First, we'll install the dependencies mentioned above using Composer.
docker run --rm -it -v $(pwd):/var/task bref/dev-env \
composer require bref/bref symfony/http-client \
symfony/browser-kit symfony/css-selector
Next, we'll initialize the project to get our serverless configuration and initial boilerplate code, using defaults when prompted.
docker run --rm -it -v $(pwd):/var/task bref/dev-env \
php ./vendor/bin/bref init
Opening the generated serverless.yml
file, we see that Bref defaults to using the layer for PHP 7.3. We'll change it to use 7.4 instead, which is what its development Docker image uses, and update the function name while we're at it.
functions:
indiehackers: # Change this to an appropriate function name
handler: index.php
description: ''
layers:
- ${bref:layer.php-74} # Change 73 on this line to 74
Keyword Monitoring
As in the original post, we're going to target Indie Hackers, specifically post titles on the landing page.

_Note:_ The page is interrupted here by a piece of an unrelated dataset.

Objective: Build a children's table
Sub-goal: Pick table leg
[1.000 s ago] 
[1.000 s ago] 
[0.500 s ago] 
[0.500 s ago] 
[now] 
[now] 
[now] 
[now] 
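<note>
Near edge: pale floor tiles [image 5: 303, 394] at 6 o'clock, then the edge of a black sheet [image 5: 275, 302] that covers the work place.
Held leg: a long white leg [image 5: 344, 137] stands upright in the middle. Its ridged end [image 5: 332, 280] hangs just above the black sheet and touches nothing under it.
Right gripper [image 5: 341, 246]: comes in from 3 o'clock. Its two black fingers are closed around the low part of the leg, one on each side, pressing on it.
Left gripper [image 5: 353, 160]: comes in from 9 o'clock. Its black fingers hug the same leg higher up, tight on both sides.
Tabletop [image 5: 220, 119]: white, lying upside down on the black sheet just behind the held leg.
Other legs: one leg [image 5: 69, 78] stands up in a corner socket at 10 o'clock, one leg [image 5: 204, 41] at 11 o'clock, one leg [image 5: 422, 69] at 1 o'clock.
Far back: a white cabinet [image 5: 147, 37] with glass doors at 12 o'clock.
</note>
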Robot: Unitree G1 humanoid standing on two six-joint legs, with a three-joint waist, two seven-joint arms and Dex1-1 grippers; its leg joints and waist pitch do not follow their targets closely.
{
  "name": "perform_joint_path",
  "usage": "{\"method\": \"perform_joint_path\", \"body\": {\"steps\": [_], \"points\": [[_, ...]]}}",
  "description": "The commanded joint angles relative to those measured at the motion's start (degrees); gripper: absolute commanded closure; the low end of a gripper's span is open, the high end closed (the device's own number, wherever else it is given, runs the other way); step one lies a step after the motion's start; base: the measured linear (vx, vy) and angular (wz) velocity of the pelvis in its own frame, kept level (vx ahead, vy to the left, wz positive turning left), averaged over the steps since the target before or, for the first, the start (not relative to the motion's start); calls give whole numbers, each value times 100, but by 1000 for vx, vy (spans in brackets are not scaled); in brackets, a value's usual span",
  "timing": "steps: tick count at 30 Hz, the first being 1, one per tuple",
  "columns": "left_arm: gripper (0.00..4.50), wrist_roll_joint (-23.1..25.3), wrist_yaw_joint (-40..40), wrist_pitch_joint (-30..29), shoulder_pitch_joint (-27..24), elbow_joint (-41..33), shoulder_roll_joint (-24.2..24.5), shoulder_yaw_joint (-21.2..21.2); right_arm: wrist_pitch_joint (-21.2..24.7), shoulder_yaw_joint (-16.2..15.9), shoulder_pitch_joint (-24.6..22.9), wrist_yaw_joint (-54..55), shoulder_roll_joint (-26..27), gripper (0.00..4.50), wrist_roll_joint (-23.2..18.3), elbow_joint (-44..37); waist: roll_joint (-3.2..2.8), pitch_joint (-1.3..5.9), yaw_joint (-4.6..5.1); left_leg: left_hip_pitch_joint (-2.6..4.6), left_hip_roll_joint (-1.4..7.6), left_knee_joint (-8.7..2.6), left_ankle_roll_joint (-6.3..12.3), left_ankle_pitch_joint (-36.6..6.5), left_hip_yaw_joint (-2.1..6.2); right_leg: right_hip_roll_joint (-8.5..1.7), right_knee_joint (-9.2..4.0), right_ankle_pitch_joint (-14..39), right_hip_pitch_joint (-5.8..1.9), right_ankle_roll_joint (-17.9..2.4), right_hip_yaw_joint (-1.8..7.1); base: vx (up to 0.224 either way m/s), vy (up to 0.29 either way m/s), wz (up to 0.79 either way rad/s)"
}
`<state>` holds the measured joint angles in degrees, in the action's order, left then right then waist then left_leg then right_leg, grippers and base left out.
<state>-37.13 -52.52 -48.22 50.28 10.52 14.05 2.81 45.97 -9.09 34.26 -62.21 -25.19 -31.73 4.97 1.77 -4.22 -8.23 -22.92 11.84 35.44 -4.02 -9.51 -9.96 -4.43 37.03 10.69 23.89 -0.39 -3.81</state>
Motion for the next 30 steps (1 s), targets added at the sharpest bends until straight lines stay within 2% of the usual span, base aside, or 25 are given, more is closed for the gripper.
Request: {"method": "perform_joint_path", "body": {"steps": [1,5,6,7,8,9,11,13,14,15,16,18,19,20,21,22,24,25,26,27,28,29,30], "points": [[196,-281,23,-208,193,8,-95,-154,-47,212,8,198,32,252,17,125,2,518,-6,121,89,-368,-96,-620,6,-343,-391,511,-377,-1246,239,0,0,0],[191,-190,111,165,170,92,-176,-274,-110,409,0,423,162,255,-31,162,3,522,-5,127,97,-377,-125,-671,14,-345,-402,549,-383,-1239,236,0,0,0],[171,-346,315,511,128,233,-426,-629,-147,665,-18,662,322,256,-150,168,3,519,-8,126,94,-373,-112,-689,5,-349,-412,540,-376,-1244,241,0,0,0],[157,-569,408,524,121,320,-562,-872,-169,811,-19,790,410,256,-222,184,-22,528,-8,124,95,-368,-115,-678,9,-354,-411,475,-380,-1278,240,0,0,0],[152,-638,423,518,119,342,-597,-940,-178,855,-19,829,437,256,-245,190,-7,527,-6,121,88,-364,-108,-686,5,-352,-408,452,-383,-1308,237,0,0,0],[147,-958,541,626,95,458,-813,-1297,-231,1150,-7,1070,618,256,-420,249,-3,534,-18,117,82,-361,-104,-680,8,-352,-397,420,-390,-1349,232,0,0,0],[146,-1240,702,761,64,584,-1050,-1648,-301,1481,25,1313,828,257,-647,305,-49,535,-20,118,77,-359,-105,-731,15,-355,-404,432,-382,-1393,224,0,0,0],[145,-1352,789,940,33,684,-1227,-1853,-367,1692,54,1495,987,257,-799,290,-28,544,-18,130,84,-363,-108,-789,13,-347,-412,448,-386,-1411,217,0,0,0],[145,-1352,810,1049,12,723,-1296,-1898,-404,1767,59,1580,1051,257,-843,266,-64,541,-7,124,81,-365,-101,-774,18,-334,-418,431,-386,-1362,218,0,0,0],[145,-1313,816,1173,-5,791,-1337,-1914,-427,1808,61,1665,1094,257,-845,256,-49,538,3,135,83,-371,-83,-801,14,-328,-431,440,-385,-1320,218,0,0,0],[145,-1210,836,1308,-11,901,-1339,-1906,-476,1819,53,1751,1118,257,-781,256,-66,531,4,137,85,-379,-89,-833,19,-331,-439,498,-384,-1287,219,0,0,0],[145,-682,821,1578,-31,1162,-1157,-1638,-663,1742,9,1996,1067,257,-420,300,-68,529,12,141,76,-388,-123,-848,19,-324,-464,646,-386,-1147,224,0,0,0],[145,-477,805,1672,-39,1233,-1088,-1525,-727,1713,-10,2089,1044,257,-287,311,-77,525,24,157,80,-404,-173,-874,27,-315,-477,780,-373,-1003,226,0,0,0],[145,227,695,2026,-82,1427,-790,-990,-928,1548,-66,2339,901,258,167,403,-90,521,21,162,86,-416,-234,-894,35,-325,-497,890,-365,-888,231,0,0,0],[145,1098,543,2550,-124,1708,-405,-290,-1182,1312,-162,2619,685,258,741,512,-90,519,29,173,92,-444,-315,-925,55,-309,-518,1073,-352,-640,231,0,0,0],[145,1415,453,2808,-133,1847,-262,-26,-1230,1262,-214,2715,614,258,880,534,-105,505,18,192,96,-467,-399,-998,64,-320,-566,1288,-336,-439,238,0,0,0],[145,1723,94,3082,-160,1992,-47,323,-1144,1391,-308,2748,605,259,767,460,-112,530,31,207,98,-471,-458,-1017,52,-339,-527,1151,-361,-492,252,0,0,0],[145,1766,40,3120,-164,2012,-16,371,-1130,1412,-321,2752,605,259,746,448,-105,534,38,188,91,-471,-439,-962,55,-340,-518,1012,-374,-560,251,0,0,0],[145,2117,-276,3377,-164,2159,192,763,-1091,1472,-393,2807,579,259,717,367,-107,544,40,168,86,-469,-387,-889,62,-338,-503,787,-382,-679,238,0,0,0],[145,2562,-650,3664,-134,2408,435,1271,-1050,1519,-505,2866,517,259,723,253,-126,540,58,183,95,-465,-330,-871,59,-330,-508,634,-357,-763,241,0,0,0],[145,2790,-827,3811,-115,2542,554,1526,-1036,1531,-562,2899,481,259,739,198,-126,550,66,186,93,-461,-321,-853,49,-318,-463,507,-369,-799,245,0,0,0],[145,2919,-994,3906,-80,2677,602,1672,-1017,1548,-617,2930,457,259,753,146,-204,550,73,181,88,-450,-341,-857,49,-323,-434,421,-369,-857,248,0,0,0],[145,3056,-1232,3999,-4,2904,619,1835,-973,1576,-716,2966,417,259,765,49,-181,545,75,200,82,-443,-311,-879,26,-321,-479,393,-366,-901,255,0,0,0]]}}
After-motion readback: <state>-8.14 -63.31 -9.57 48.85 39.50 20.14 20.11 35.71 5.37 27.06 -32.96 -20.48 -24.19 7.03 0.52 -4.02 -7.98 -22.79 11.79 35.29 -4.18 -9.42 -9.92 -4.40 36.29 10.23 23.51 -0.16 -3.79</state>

To do this, we'll open the generated index.php
file and edit it to have these contents.
<?php declare(strict_types=1);
require __DIR__ . '/vendor/autoload.php';
use Symfony\Component\BrowserKit\HttpBrowser;
use Symfony\Component\HttpClient\HttpClient;
return function () {
$base_url = 'https://www.indiehackers.com';
$browser = new HttpBrowser(HttpClient::create());
$browser->request('GET', $base_url);
$crawler = $browser->getCrawler();
$links = $crawler->filter('a.feed-item__title-link');
$filtered = new CallbackFilterIterator(
$links->getIterator(),
function ($link) {
return stripos($link->textContent, 'design') !== false;
}
);
$formatted = array_map(
function ($link) use ($base_url) {
return $base_url . $link->getAttribute('href');
},
array_values(iterator_to_array($filtered))
);
return $formatted;
};
Using the aforementioned Symfony component libraries, we do the following.
- Fetch the landing page of the target web site.
- Parse the page for feed links.
- Filter those links for the phrase "design."
- Extract the link addresses and format them to be absolute URLs.
- Return the URLs.
If we wanted to integrate this with Slack, it would be simple to do so with the maknz/slack library. While it is no longer being maintained at the time of this writing, it works and makes sending Slack messages via an incoming webhook very simple.
The following code segment can be placed before the return
statement in the above function.
<?php
$client = new Maknz\Slack\Client(WEBHOOK_URL);
foreach ($formatted as $link) {
$client->send($link);
}
Deployment and Invocation
To have this function run once a day, open serverless.yml
and modify the block you changed earlier to include the events
block shown below.
functions:
indiehackers:
handler: index.php
description: ''
layers:
- ${bref:layer.php-74}
events: # Add this block
- schedule: rate(1 day)
To deploy this, create AWS keys and run the following, replacing KEY
and SECRET
with the key and secret values for your IAM user respectively.
docker run --rm -it -v $(pwd):/var/task \
--env AWS_ACCESS_KEY_ID=KEY \
--env AWS_SECRET_ACCESS_KEY=SECRET \
bref/dev-env serverless deploy
Finally, to invoke the function manually:
docker run --rm -it -v $(pwd):/var/task \
--env AWS_ACCESS_KEY_ID=KEY \
--env AWS_SECRET_ACCESS_KEY=SECRET \
bref/dev-env serverless invoke -f indiehackers
Here's an example of this function's output.
[
"https://www.indiehackers.com/post/advice-recommendations-for-improving-design-and-ux-of-dashboard-778bfdbe52"
]
Conclusion
The amount of effort involved in this seemed at least on par with what's required on the Python side, minus any potential package management system shenanigans. Overall, I was pleased with the results.
I hope you found this post useful. Thanks for reading!